Kırlangıç mevsimi
Bu mevsim, bilinenin aksine kırlangıç mevsimidir. Kırlangıçlar, bir bahar bahçesindeki çiçekler gibi doldururlar gökyüzünü. Sabah kalktığımda...
Bu mevsim, bilinenin aksine kırlangıç mevsimidir.
Kırlangıçlar, bir bahar bahçesindeki çiçekler gibi doldururlar gökyüzünü.
Sabah kalktığımda ilk işim, balkona çıkmaktır. Yeşil bir denizi andıran Ahrandı yamaçlarındaki çamların dal uçlarının biraz daha göverdiğini görmek, yeni bir günün umudunu arttırır bende.
Çokluk o tepeyi gökyüzündeki akça akça bulutlar süsler.
Kuşlar ki onlar, her sabah neredeyse aynı saatte uyanırlar. Gökyüzündeki rakslarına başlamış olurlar.
Açarım camı, pencereyi. Bütün o terane, açtığım camdan içeri dolar.
Kuşların söylediği gökyüzünün türküsü müdür yoksa ağaçların mı bilemiyorum.
Belki bir karıncanın, belki bir sincabın yahut bir ağaçkakanın öyküsü de olabilir elbet.
Anlattıkları her ne ise bana dünyanın en güzel sesi, en güzel nağmeleri gelir.
Üstelik bir bedel ödemenize de gerek yok. Hani bir meşhur filozofun sözü vardır, “Gölge etme, başka ihsan istemem” diye.
İnsanlar onlara gölge etmesinler, onların huzurlarını kaçırmasınlar yeter.
Ama nerede…
Elinde bir değnekle o küçük sevimli yuvaları yıkmaya çalışanları mı ararsınız, ecir naylon poşet yumağıyla yuvanın girişini kapatmaya çalışanları mı? Her türden insan elbette ki var.
Geçen gün Saraçoğlu Stadyumu’na öğrencilerimle okul maçını izlemeye gitmiştik.
Boş su şişelerinden tutun da çekirdek kabuklarına, kullanılmış kağıt mendillere kadar her şey var. Öylesine kirli, öylesine kirletilmiş.
Her şeyin bir adabı var. Bir şey yemenin, bir şey içmenin de adabı var.

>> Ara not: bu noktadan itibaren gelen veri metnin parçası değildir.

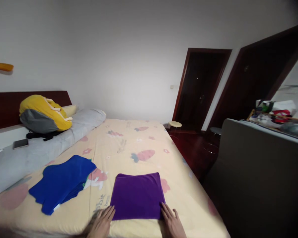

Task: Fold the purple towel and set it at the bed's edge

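The folded purple cloth (137,195) lies square on the bed (129,142), just ahead of both hands. The left hand (101,224) and right hand (172,222) rest flat at its near corners, equally near, fingers spread and gripping nothing.

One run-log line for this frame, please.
left hand, right hand: flat at folded purple cloth near corners | blue cloth beside | patterned bedsheet

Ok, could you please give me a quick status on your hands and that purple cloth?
Left hand, right hand flat, flanking purple cloth. Cloth folded square on bed. Blue cloth lies apart.
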A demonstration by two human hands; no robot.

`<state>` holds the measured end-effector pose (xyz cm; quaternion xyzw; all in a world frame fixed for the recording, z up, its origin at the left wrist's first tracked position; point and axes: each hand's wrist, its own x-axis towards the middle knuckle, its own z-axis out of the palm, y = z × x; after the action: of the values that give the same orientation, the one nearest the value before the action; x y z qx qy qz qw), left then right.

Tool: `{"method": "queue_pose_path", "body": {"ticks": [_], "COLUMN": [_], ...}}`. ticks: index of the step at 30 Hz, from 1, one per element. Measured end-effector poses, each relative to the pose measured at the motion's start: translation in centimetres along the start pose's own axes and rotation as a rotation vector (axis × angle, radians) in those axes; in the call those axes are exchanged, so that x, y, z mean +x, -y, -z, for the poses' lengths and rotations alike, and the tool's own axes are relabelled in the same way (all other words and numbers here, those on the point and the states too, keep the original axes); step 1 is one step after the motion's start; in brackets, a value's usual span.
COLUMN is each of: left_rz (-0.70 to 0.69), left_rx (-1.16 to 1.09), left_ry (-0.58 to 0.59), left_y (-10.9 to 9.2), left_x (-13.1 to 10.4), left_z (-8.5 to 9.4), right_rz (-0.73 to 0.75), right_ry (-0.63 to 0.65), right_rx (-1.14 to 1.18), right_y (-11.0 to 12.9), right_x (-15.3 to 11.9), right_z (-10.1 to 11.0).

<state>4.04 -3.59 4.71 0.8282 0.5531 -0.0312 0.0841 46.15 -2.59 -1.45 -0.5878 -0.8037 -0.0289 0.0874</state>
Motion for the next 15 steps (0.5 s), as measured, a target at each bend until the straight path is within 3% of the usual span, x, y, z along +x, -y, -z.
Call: {"method": "queue_pose_path", "body": {"ticks": [4,8,11,15], "left_rz": [-0.039,-0.003,0.064,0.08], "left_rx": [0.024,0.044,0.061,0.007], "left_ry": [-0.063,-0.1,-0.123,-0.14], "left_y": [0.7,0.4,-0.2,-0.7], "left_x": [1.0,1.4,1.3,1.1], "left_z": [-1.1,-1.7,-1.3,-0.3], "right_rz": [-0.017,-0.051,-0.089,-0.109], "right_ry": [-0.018,0.028,0.087,0.071], "right_rx": [0.046,0.126,0.206,0.327], "right_y": [0.4,0.8,1.3,1.5], "right_x": [0.1,0.3,0.6,0.9], "right_z": [0.3,2.0,4.0,6.0]}}
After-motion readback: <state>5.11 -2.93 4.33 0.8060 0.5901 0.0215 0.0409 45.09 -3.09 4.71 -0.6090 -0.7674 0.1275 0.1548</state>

Ve bunu herkes bilmek, uygulamak zorunda.
Çevresini fütursuzca kirleten insanların duvarı kirletiyor diye o minik güzelliklerin yuvalarını yok etmeye çalışmalarını anlamak, elbette ki büyük bir muamma.
Sonbaharda da dökülen ağaç yapraklarının çevreyi kirlettiğini düşünüp ağaç kesenlere siz de rastlarsınız.
Oysaki yaprak, doğanın bir parçasıdır.
Bir çekirdek kabuğu, bir boş şişe, bir izmarit değil.
En büyük temizlik, insanın düşüncelerinde başlar. Kirli ve ikiyüzlü, içtenliksiz duygu ve düşüncelerden arınmak insanı güzelleştirir.
Bir şiirle noktalayalım.
ekmek arası şiir
şeytan uçurtmaları yapardım
çocukluğumda
bir ak kağıttı gövdesi
kuyruğu
ak bir kağıt…
ekmek arası
salça günleriydi
iki sap yeşil soğan
hangi kapıyı çalsan
ardındaydı
o vakitler
mutluluk…
eve geç kaldığım
anlara sığardı
bütün hayaller
sokak
oyundu
sokak dostluk
sokak
arkadaşlık…
hiç kimse
aç kalkmazdı
soframızdan
ardımızca dolanan köpek de
otururdu
kedi de
yüreğimize
gazoz kapağı
tabaklar
dolu dolu
cam kırığı
kaselerden taşardı sevi…
can kırığımız yoktu
kanatan
içimizi…
gençken
ekmek arası
şiirdi
zaman
Göksu’ya giden yollarda
savruldu
düşlerimiz…
büyüdükçe bildik
kirliydi insan
en büyüğünde de yunsa
ırmakların…
çokluk
bir damla su
değmezdi
yüreğine…
ekmek arasına
aşk koyabilseydik
çokça insandık
çokça
çocuk
çokça
mutluluk…
ben
ekmek arasına
hep seni koydum
şiir gibi
aşk gibi
ve
varlığını
varsıllığım bildim
nefesini
varsıllığım…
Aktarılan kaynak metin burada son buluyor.